Le linge dans la machine

Sept heures. Le linge mouillé est encore dans le tambour depuis hier soir.

Il est habillé : jean foncé, chemise repassée. Assis à table, le téléphone dans la main, il scrolle.

Elle serre le gilet sur ses épaules. Elle s’assoit en face, les deux mains autour de la tasse.

Il parle sans lever les yeux du téléphone.

Il demande : « Tu n’as pas étendu le linge ? »

Elle revoit la scène d’hier. Lui debout dans le couloir, le sac de sport à la main ; elle, sortant de la salle de bain.
Il a dit, mot pour mot : « laisse, je l’étends en rentrant. »

« Je croyais que tu l’avais étendu. Tu avais dit en partant que tu le ferais en rentrant. »

Il lève les yeux : « J’ai jamais dit que je le ferais. J’ai dit “laisse” parce que tu allais être en retard. C’est toi qui as décidé que ça voulait dire que je m’en chargeais. »

Elle ouvre la bouche. La referme.
La phrase qu’elle a dans la tête ne ressemble pas à celle qu’il vient de dire, mais il a parlé sans hésiter.

« Oui… désolée. J’ai dû mal entendre. »

Il pousse la tasse vers elle.

« Bois quand c’est chaud. Tu n’aimes pas quand ça refroidit. Ça t’énerve. »

Elle hoche la tête. Elle boit une gorgée. C’est brûlant.

Il la regarde. « Tu fais tout de travers quand t’es fatiguée. Faut que tu te couches plus tôt. »

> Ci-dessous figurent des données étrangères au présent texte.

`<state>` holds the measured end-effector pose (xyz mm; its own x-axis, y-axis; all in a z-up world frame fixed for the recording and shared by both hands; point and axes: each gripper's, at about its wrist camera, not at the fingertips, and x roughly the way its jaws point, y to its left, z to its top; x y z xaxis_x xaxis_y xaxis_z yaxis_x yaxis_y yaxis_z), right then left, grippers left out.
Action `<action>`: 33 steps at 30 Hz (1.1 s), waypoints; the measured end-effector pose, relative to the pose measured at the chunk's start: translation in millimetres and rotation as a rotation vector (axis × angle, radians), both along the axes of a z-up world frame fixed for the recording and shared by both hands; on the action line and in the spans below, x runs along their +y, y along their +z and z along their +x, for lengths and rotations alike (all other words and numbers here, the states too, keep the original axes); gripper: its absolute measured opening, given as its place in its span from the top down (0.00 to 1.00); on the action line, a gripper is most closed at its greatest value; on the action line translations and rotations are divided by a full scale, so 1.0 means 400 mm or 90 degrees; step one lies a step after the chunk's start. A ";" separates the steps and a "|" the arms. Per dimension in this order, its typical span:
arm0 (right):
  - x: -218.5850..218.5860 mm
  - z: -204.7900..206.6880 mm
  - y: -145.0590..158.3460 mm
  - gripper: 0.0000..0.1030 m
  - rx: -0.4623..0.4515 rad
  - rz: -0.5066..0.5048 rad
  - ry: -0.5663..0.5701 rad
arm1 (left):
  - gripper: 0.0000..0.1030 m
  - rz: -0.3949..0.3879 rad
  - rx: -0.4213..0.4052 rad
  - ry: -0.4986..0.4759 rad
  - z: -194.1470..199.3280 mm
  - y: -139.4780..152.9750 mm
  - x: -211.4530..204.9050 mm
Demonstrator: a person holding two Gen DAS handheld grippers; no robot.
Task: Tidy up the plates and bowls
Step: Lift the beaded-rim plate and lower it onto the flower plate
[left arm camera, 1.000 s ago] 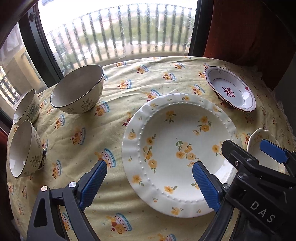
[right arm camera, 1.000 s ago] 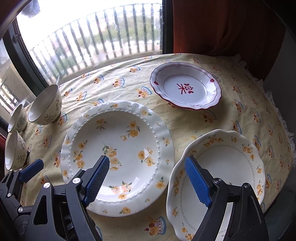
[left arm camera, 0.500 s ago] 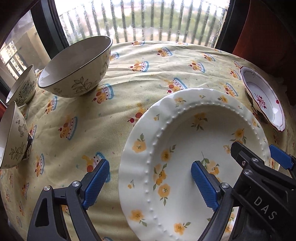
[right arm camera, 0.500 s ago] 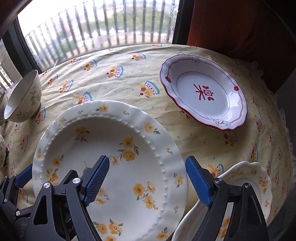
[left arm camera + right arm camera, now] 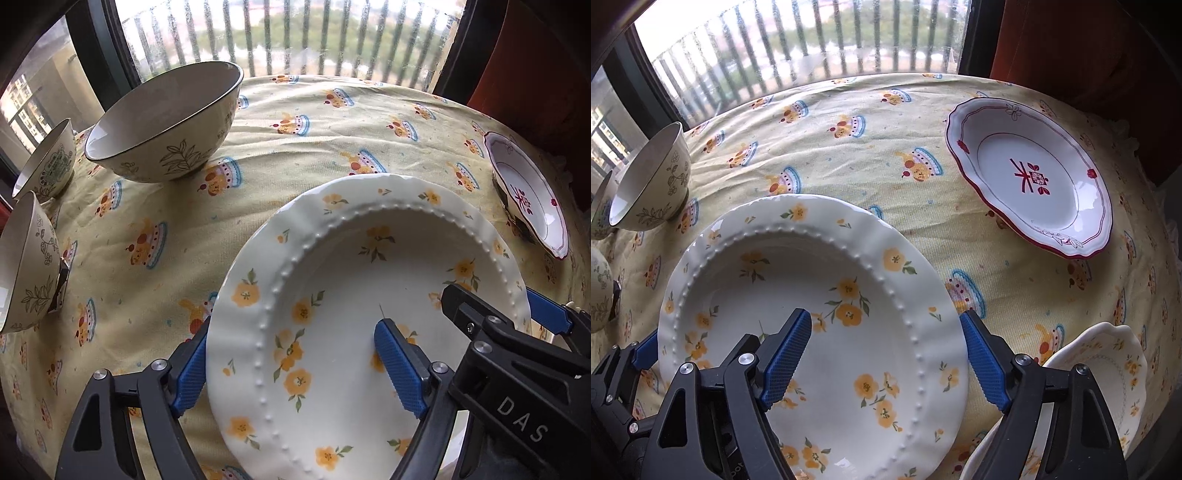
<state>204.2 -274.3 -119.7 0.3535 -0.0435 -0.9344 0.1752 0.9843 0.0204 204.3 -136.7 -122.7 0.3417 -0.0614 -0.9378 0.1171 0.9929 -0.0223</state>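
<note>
yellow-flower plate [image 5: 354,325]: large white plate with beaded inner ring, on the tablecloth [image 5: 295,147], filling the 5 o'clock part of the left wrist view and the 7 o'clock part of the right wrist view.

left gripper [image 5: 291,363]: jaws spread, straddling the plate's left rim; 1 blue pad outside the rim at 7 o'clock, the other over the plate's well. whether either pad touches the plate cannot be told.

right gripper [image 5: 888,356]: jaws spread, straddling the plate's right rim; 1 pad over the well, the other just outside the rim at 5 o'clock. contact cannot be told.

red-trimmed plate [image 5: 1030,177]: white with a red centre mark, at 2 o'clock in the right wrist view, well apart from the flower plate.

scalloped plate [image 5: 1104,373]: white with small yellow flowers, at 4 o'clock in the right wrist view, near the right gripper's outer finger.

large bowl [image 5: 162,122]: cream with leaf sprigs, upright, at 10 o'clock in the left wrist view.

2 small bowls [image 5: 48,162] [image 5: 26,266]: leaf-patterned, at 9 o'clock along the table's left edge, near each other.

window railing [image 5: 277,33]: at 12 o'clock behind the table.
</note>
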 end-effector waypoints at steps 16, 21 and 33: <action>0.051 -0.017 -0.001 0.38 -0.022 0.021 0.044 | 0.22 0.001 -0.008 0.010 -0.022 0.002 0.059; 0.043 -0.005 -0.011 0.38 -0.017 0.041 0.064 | 0.23 -0.001 -0.009 0.008 -0.022 0.003 0.055; 0.048 -0.011 -0.011 0.42 -0.008 0.023 0.069 | 0.28 -0.014 -0.003 0.033 -0.016 0.008 0.069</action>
<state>199.7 -255.0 -124.0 0.3660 0.0287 -0.9302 0.0675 0.9961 0.0573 197.9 -109.0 -119.6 0.3489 -0.0647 -0.9349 0.0661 0.9968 -0.0443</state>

Hier, elle s’est couchée à 22h30. Il a regardé des vidéos jusqu’à 1h, sans baisser le son.

Il repose son téléphone. « Peut-être que ce serait plus simple si tu n’avais pas autant de trucs en tête. Je pourrais gérer les repas cette semaine ? Pour te libérer. »

Il pose sa main sur la sienne. Il appuie un peu.

« Sauf si tu préfères encore t’obstiner à faire tout toi-même pour me reprocher après que je t’aide pas assez. »

Il retire la main. Il se lève, prend sa sacoche.

« Je te laisse ranger. Je sais que tu préfères quand c’est fait à ta manière, de toute façon. »

Sur le pas de la porte, il se retourne.

« Essaie de pas pleurer aujourd’hui, d’accord ? Ce serait bien que tu passes une journée sans te laisser envahir. »

Il cligne de l’œil. Il ferme la porte.

Sur la table, la tasse refroidit. Une fine pellicule de lait s’est formée à la surface. Elle n’y touche plus.


Ce texte fait partie des Fragments : de courtes scènes où une relation toxique se joue, mot à mot, dans un geste ordinaire.